- **REQUIREMENT**:
Could you transcribe exactly the lines below, from the line with "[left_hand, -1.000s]" through the line with "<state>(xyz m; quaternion", and nothing else, leaving out the pictures?

****************************************

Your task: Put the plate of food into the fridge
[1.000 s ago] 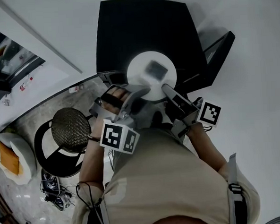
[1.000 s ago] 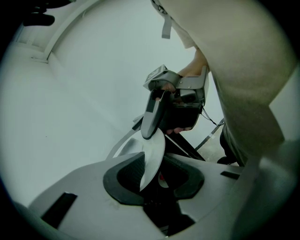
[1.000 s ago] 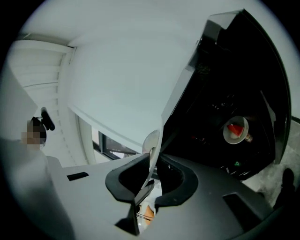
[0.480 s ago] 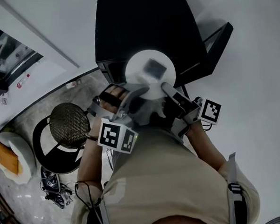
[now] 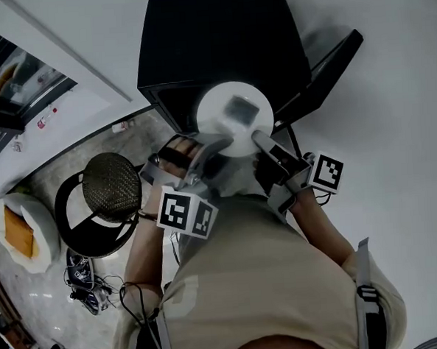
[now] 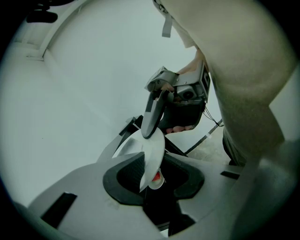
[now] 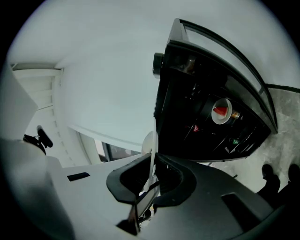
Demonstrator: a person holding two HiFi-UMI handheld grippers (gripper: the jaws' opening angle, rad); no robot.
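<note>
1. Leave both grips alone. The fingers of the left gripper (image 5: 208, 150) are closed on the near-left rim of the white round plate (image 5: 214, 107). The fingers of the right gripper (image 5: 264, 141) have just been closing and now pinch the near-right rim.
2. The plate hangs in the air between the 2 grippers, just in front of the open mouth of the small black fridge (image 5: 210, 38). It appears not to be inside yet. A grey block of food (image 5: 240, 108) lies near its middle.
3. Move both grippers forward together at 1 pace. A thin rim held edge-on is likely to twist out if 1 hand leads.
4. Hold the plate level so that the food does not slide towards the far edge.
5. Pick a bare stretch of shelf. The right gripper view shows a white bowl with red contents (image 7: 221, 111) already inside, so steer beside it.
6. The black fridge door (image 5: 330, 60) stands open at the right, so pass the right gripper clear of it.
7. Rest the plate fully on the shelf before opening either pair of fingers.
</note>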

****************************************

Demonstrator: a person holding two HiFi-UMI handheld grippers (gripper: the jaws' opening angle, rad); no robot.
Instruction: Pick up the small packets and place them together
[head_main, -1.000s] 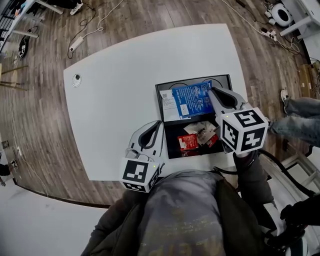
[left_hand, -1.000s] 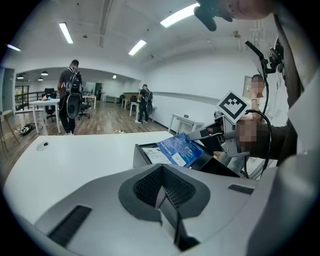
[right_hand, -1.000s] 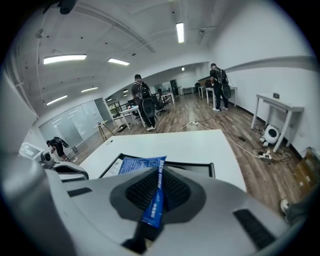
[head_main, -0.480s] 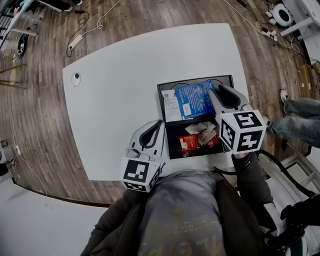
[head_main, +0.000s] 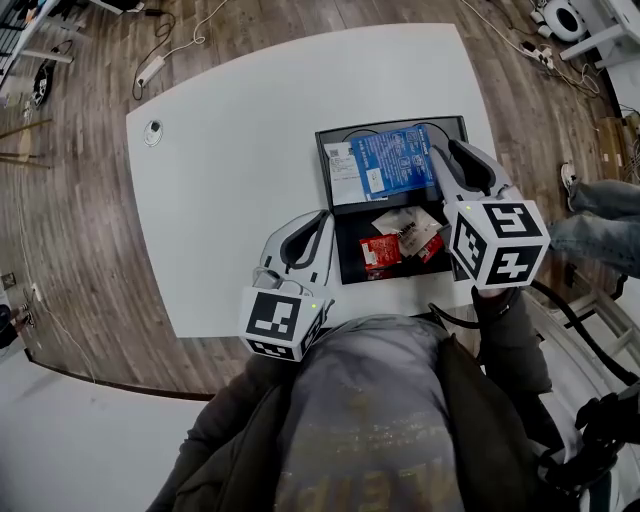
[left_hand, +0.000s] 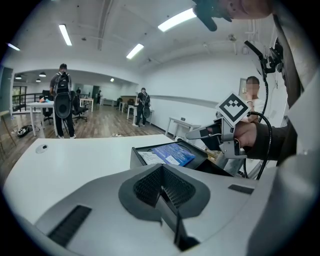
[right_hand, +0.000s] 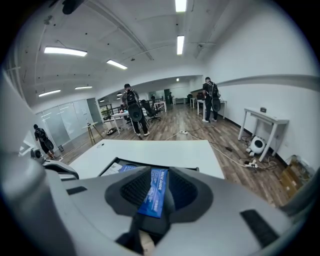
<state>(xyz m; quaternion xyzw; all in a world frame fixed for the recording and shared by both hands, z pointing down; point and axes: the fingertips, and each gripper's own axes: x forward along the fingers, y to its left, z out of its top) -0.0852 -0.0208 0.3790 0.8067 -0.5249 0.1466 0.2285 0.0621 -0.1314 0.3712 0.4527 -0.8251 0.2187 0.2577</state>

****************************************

- **SOLVED PROBLEM**:
[left_hand, -1.000s] 
[right_hand, -1.000s] 
[head_main, -0.480s] 
[head_main, +0.000s] 
[left_hand, +0.000s] 
[right_hand, +0.000s] 
<state>(xyz m; quaternion xyzw; all in a world frame fixed for the recording and shared by both hands, z pointing down; point and axes: the fingertips, and each gripper's own axes: x forward along the fingers, y to its left, z out of its top) -0.0852 -0.0208 0.3790 0.8067 -0.5249 0.1466 0.2285 0.0621 -0.1314 0.3712 0.4527 -0.8251 0.2187 0.2577</state>

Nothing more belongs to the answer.